* _Problem statement_
Pull every line containing "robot" from the entries.

* _Records provided_

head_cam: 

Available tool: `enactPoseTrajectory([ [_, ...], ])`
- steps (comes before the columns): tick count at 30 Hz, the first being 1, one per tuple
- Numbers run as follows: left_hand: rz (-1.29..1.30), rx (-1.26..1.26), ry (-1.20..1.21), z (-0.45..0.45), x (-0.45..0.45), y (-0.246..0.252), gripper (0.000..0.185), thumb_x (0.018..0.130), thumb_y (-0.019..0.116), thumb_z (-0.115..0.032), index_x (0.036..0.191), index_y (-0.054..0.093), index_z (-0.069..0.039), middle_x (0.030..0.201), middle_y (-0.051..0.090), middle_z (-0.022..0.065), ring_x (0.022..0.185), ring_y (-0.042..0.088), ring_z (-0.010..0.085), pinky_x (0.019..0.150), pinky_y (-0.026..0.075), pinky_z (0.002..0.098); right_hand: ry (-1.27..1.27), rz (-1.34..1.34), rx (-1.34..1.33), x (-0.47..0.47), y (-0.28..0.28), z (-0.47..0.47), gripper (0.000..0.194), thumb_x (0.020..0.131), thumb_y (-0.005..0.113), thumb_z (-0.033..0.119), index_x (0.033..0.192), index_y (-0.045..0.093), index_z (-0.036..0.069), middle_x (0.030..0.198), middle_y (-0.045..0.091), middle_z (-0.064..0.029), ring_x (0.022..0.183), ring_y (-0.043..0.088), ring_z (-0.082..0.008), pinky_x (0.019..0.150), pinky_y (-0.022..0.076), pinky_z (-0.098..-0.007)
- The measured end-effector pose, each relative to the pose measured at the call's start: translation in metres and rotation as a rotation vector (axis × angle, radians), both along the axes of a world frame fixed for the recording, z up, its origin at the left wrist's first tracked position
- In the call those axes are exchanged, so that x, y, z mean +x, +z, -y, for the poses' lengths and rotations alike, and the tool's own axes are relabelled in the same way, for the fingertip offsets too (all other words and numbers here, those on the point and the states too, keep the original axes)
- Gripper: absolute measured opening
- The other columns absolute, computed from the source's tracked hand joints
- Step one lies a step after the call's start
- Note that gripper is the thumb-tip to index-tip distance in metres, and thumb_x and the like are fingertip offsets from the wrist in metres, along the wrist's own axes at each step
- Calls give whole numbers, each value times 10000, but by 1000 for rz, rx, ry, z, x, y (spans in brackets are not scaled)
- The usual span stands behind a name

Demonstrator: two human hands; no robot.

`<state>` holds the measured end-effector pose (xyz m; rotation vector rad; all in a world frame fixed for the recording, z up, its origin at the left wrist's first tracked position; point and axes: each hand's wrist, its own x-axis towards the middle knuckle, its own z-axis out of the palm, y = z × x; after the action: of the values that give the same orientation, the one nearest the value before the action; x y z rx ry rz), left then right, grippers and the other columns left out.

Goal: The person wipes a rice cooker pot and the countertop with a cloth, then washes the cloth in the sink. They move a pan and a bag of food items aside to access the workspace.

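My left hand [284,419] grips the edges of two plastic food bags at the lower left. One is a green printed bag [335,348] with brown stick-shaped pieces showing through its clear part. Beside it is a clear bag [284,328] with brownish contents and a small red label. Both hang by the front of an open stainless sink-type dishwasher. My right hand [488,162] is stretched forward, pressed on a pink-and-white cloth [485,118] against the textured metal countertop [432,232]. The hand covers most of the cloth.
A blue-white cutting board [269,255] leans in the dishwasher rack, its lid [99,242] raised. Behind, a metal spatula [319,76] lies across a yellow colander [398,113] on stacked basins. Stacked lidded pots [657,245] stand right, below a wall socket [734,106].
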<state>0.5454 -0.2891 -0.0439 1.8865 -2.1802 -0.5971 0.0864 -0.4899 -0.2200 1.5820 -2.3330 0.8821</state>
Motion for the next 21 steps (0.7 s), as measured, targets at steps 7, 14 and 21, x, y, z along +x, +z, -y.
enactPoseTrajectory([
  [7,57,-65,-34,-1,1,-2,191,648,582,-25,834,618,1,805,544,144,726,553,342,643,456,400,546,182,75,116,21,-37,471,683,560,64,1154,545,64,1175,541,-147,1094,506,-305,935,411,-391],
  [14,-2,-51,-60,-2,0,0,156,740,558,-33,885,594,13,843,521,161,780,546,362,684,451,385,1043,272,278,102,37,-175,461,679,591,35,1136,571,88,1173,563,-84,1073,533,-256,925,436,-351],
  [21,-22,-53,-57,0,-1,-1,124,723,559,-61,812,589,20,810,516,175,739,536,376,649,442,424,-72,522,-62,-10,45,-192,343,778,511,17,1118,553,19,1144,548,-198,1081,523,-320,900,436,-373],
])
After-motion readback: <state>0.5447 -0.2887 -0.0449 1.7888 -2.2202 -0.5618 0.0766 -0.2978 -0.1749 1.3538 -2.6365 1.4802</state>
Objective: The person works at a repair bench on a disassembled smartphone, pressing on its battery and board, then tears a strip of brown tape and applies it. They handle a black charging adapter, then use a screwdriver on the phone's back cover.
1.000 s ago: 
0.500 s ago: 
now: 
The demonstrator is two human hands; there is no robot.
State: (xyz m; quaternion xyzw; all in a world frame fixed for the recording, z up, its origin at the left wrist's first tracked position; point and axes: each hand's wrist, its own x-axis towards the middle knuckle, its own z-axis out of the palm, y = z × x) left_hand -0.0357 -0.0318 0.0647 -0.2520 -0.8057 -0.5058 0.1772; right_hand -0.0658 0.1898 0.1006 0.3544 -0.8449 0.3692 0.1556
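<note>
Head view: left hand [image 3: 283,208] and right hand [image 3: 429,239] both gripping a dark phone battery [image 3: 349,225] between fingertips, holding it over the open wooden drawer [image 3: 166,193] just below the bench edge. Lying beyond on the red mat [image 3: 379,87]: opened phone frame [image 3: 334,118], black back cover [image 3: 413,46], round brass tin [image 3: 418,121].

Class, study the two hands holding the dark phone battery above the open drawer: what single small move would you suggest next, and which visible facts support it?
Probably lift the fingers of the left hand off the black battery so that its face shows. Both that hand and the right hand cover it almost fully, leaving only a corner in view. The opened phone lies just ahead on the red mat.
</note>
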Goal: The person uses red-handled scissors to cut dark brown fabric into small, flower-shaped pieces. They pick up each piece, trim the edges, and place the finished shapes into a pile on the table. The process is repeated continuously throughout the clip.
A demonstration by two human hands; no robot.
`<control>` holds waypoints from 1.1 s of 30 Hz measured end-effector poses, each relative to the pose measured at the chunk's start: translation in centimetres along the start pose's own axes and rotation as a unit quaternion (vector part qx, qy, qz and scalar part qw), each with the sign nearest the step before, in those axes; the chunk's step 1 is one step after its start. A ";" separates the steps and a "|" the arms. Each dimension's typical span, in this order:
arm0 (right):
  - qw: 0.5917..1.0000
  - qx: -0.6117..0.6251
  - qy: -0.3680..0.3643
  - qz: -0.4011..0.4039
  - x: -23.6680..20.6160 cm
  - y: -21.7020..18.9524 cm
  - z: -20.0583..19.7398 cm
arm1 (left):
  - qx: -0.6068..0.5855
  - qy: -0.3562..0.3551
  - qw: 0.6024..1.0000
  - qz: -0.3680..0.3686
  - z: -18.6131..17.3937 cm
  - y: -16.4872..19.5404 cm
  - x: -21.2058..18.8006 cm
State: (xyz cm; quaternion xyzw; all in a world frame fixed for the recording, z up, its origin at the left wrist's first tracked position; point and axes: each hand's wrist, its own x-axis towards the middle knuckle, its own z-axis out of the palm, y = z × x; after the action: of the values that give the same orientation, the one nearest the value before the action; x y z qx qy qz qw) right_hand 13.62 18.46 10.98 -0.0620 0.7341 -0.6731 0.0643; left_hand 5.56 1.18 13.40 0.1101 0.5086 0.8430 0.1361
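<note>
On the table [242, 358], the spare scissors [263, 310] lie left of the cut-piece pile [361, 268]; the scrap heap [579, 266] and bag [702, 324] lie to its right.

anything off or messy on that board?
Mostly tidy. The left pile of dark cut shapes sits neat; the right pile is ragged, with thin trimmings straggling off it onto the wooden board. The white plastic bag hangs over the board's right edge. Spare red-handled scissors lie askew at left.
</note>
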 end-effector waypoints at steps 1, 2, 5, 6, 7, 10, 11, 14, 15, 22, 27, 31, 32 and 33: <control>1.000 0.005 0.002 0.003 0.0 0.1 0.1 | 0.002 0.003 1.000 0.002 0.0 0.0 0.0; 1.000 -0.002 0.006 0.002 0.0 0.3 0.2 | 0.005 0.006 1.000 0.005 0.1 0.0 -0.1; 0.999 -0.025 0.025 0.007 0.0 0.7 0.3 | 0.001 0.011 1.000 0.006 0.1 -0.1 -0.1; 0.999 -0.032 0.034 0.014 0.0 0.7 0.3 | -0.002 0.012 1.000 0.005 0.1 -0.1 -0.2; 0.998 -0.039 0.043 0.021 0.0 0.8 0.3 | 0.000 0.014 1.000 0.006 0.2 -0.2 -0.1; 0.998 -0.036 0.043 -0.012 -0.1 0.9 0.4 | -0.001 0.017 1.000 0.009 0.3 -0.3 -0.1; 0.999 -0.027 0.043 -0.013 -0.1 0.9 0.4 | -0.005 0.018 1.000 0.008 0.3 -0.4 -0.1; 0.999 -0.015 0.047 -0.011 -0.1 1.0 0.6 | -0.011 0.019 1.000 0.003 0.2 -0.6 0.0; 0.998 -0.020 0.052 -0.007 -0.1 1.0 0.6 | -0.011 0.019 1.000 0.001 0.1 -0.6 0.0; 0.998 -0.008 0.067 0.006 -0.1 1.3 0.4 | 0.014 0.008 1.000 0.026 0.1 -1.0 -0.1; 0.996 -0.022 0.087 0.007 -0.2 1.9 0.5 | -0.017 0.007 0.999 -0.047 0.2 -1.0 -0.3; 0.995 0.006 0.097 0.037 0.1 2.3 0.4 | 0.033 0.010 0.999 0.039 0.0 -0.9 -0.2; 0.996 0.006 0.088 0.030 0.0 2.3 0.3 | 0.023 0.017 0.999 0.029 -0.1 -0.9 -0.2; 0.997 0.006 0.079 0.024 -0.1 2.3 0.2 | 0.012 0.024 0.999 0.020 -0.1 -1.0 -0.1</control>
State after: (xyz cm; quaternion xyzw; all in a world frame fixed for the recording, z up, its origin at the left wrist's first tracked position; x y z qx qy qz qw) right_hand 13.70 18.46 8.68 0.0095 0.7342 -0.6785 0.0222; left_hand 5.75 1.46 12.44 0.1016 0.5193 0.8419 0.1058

* _Task output_
Demonstrator: two human hands; no robot.
The demonstrator is two human hands; there is no robot.
A demonstration by two human hands; no robot.

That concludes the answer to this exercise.